§ Assignment
In the listing below, how many lines contain "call"? Answer with the number alone.
◇ ◇ ◇
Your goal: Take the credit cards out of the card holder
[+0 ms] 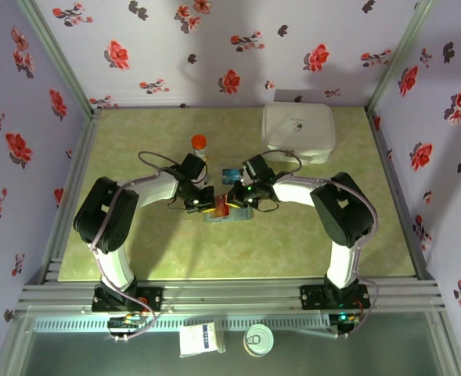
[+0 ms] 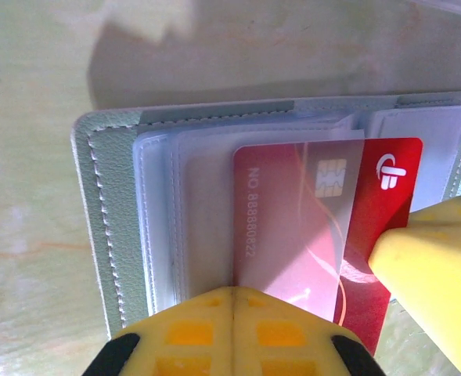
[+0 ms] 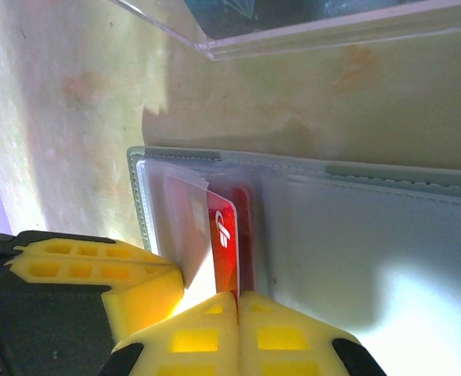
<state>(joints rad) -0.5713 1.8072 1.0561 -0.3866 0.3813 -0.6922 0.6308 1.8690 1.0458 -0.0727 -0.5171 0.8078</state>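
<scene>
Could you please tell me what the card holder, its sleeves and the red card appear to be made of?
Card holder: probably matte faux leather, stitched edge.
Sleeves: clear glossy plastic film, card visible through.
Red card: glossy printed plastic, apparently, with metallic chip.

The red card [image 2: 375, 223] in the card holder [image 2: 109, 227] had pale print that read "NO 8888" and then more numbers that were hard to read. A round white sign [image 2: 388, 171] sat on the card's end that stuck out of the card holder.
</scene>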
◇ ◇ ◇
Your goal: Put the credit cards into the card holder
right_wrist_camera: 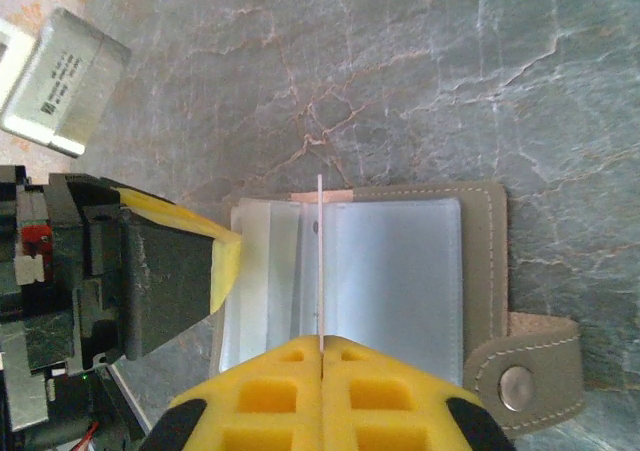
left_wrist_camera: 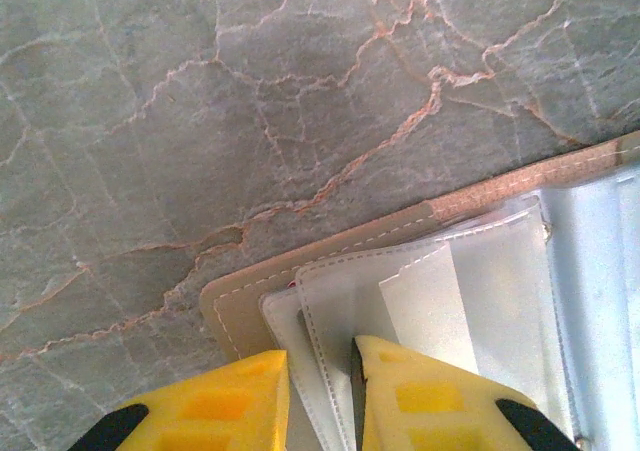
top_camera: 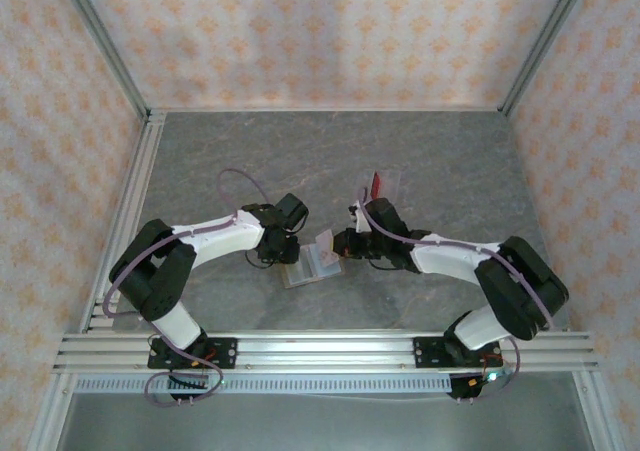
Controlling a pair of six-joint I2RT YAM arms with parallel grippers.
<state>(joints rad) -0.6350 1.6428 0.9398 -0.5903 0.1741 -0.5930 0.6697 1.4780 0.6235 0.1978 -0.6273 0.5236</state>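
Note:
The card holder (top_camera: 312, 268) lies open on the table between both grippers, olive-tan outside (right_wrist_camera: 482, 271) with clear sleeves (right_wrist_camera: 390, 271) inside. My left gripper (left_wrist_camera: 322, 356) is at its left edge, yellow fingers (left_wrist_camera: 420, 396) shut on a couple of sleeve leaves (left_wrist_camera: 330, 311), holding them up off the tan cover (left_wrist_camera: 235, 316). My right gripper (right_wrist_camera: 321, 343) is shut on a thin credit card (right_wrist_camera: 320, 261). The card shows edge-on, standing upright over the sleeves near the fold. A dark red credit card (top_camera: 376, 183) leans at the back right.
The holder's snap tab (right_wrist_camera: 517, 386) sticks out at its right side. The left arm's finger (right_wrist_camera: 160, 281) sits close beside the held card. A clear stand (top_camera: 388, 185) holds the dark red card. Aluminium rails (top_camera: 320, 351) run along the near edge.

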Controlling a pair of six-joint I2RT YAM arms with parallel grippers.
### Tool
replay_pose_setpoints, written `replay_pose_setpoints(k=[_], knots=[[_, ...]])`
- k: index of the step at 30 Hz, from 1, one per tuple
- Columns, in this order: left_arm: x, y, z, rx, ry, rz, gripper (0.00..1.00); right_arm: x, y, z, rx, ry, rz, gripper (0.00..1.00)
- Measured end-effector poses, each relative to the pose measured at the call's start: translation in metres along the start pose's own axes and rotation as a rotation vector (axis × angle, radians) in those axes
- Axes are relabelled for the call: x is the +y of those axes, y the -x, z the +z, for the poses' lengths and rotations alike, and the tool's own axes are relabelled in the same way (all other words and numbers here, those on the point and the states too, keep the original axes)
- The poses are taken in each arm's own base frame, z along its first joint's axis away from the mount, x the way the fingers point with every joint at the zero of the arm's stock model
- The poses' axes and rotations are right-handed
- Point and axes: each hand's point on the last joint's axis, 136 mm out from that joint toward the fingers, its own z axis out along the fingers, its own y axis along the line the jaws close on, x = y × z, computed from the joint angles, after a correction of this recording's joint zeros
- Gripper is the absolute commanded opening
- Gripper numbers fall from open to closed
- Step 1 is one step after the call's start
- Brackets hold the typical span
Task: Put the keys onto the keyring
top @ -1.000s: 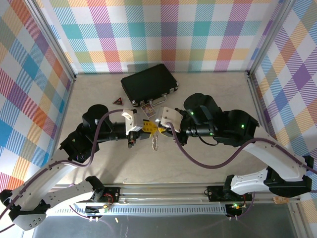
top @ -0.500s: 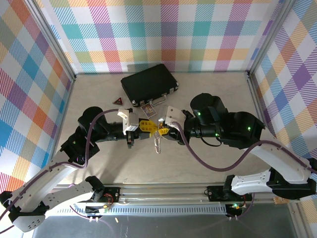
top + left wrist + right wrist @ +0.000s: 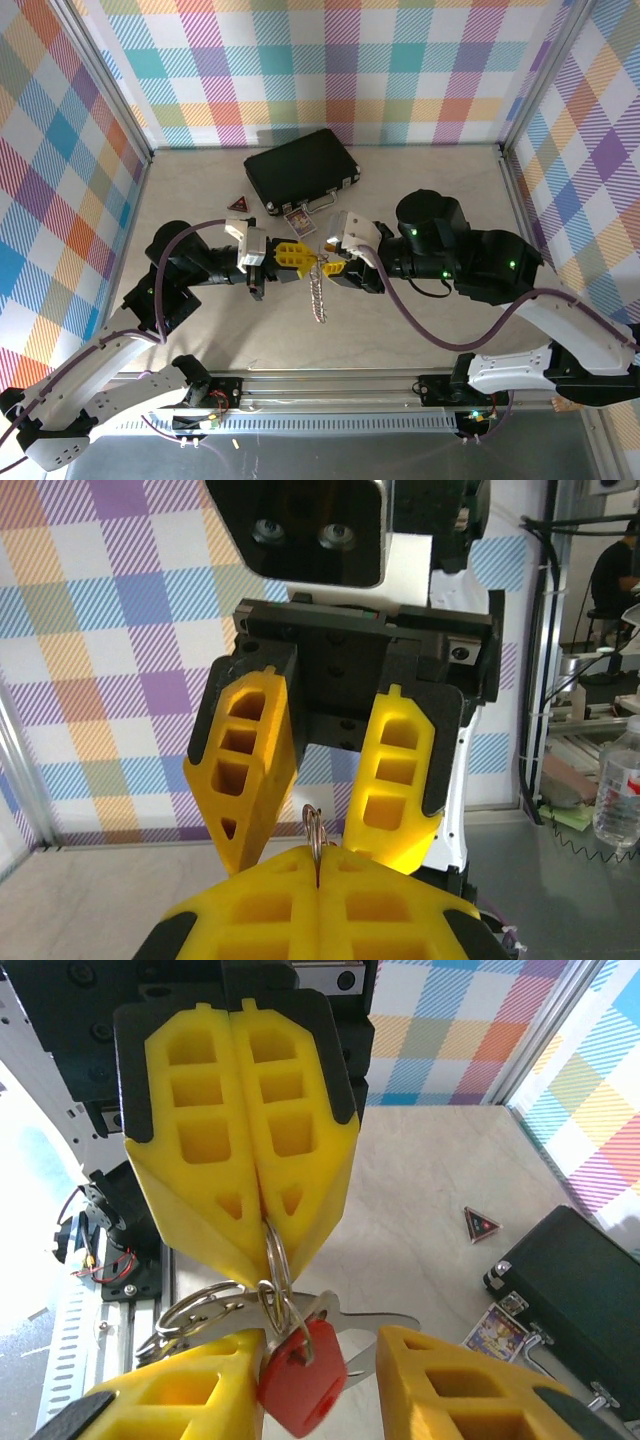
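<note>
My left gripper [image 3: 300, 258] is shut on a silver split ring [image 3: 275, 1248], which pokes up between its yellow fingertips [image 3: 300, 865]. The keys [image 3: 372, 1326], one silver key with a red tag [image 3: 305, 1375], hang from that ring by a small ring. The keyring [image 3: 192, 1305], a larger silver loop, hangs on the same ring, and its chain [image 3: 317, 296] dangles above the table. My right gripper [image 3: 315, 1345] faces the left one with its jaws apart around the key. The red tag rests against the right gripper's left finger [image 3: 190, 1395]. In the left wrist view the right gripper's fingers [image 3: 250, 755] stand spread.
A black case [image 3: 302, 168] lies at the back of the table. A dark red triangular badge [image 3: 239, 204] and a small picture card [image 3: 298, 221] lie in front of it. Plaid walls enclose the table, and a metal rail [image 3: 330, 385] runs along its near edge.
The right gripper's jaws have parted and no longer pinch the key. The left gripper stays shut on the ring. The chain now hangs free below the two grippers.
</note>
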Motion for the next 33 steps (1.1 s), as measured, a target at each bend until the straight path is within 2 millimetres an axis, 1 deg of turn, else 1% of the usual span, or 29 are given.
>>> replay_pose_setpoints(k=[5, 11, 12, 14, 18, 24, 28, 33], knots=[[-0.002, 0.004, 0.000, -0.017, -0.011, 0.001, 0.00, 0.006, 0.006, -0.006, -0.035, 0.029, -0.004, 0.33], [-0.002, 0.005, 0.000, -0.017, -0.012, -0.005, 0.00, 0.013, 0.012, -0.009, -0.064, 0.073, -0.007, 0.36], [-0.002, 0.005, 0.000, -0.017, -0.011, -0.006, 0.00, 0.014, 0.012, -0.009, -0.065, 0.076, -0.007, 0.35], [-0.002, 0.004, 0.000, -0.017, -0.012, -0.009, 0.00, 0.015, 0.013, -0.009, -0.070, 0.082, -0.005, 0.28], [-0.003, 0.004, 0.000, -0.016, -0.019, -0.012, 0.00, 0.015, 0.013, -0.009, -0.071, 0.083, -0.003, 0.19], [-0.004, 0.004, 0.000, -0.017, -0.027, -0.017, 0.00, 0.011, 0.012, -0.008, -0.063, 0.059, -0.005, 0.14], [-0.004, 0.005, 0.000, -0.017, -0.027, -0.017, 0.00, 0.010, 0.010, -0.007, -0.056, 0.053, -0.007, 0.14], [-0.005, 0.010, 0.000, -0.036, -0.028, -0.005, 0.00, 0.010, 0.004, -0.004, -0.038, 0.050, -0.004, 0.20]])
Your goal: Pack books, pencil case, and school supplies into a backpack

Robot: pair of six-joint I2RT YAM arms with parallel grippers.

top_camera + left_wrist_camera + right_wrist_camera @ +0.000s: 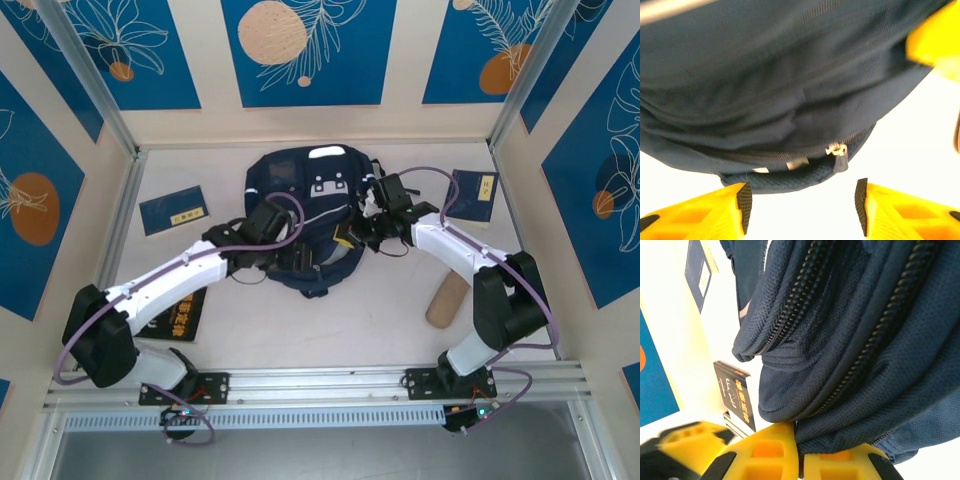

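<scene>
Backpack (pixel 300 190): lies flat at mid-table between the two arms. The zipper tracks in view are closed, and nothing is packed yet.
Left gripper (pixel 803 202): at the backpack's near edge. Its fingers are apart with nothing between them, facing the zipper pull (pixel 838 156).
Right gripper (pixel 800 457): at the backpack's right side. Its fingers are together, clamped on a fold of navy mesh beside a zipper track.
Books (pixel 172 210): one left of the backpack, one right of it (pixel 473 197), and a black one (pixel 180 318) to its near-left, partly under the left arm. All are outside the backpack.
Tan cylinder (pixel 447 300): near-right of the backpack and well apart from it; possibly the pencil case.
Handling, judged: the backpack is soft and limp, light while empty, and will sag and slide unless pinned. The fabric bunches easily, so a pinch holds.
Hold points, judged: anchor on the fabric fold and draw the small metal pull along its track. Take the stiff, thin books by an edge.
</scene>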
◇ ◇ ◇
§ Answer for this exercise
3